_Assigned task_
Drop the pictures and restate the rest of the listing word for word.

**** Recorded information ****

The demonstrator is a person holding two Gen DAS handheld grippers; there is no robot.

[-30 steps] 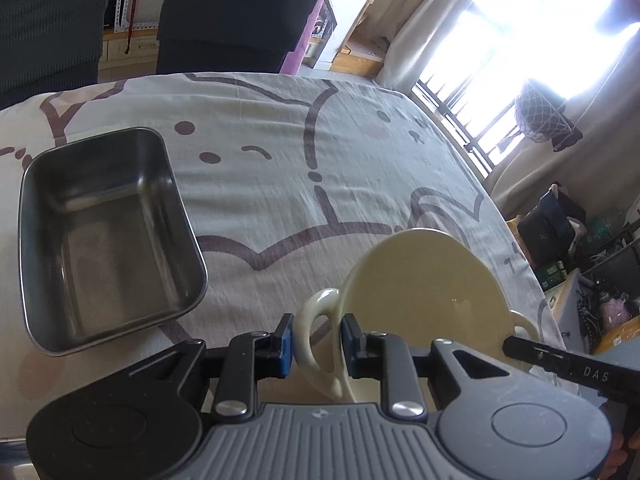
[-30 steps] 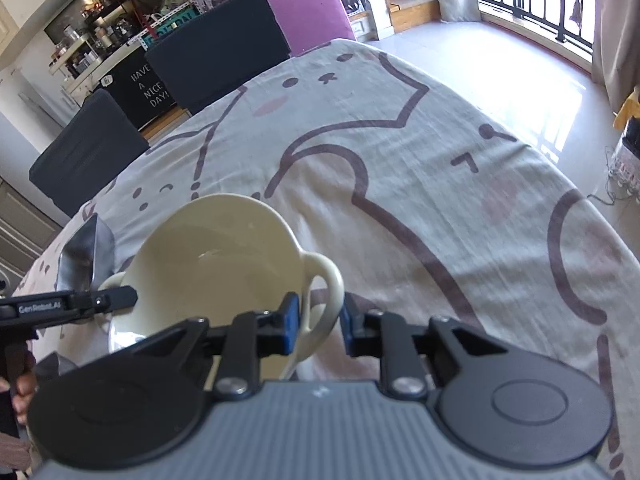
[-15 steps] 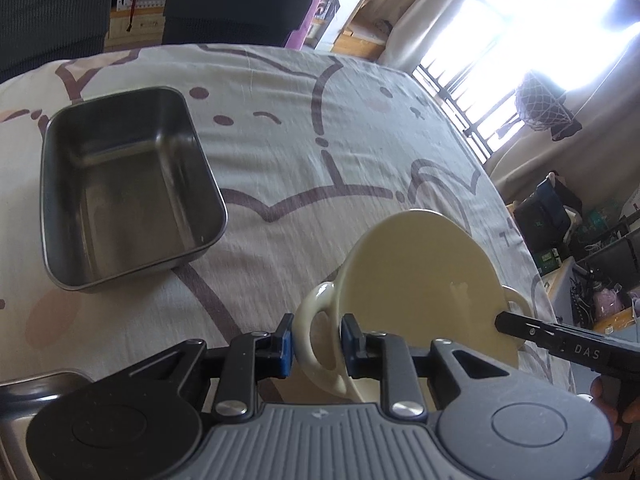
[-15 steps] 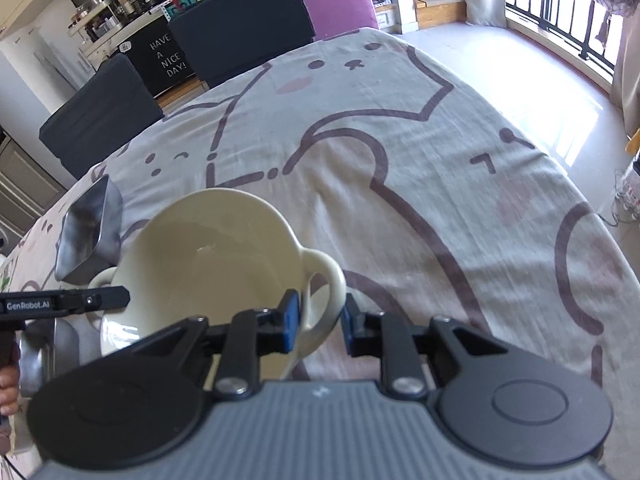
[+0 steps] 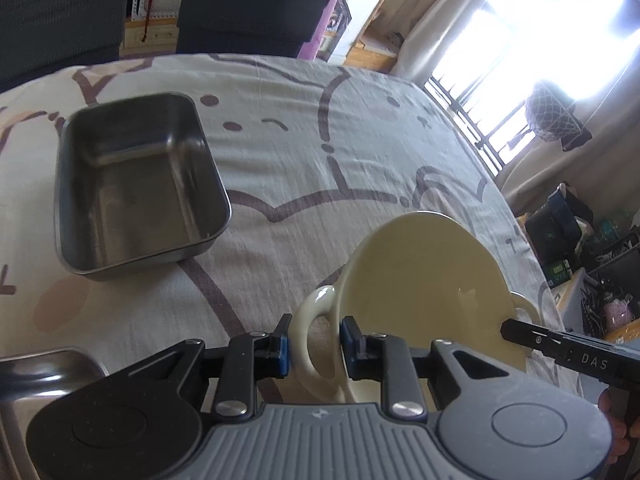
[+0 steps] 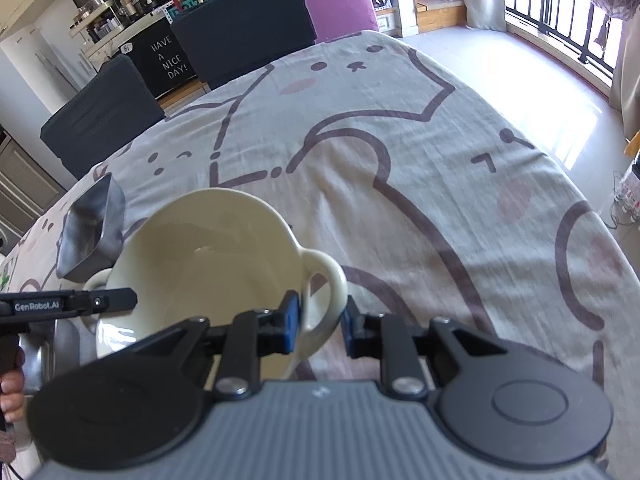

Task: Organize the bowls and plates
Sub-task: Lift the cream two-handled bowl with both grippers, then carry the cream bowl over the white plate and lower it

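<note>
A cream two-handled bowl (image 5: 432, 280) is held between both grippers above the cat-print tablecloth. My left gripper (image 5: 314, 346) is shut on its left handle (image 5: 310, 320). My right gripper (image 6: 318, 322) is shut on its right handle (image 6: 328, 288); the bowl (image 6: 208, 256) looks empty. A rectangular steel dish (image 5: 132, 184) sits on the cloth to the left, and it also shows in the right wrist view (image 6: 92, 228). The right gripper's finger (image 5: 560, 354) shows at the bowl's far handle.
The rim of another steel dish (image 5: 48, 368) shows at the lower left, under the left gripper. Dark chairs (image 6: 240, 28) and a purple chair (image 6: 336, 0) stand at the table's far edge. The table's right edge drops to the floor by the window (image 6: 560, 60).
The bowl, carried by both grippers, has moved along the table; the steel dish has shifted right and farther off in the left wrist view. Both grips are unchanged.
</note>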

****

_Solution to this exercise_
The demonstrator is a person holding two Gen DAS handheld grippers; there is no robot.

[-30 steps] 
[-30 steps] 
[-15 steps] 
[-15 steps] 
[+0 steps] 
[+0 steps] 

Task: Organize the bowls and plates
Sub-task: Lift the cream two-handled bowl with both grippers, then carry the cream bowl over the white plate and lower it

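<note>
A cream two-handled bowl (image 5: 432, 280) is held between both grippers above the cat-print tablecloth. My left gripper (image 5: 314, 346) is shut on its left handle (image 5: 310, 320). My right gripper (image 6: 318, 322) is shut on its right handle (image 6: 328, 288); the bowl (image 6: 208, 256) looks empty. A rectangular steel dish (image 5: 132, 184) sits on the cloth to the left, and it also shows in the right wrist view (image 6: 92, 228). The right gripper's finger (image 5: 560, 354) shows at the bowl's far handle.
The rim of another steel dish (image 5: 48, 368) shows at the lower left, under the left gripper. Dark chairs (image 6: 240, 28) and a purple chair (image 6: 336, 0) stand at the table's far edge. The table's right edge drops to the floor by the window (image 6: 560, 60).
The bowl, carried by both grippers, has moved along the table; the steel dish has shifted right and farther off in the left wrist view. Both grips are unchanged.
</note>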

What came before is the complete response.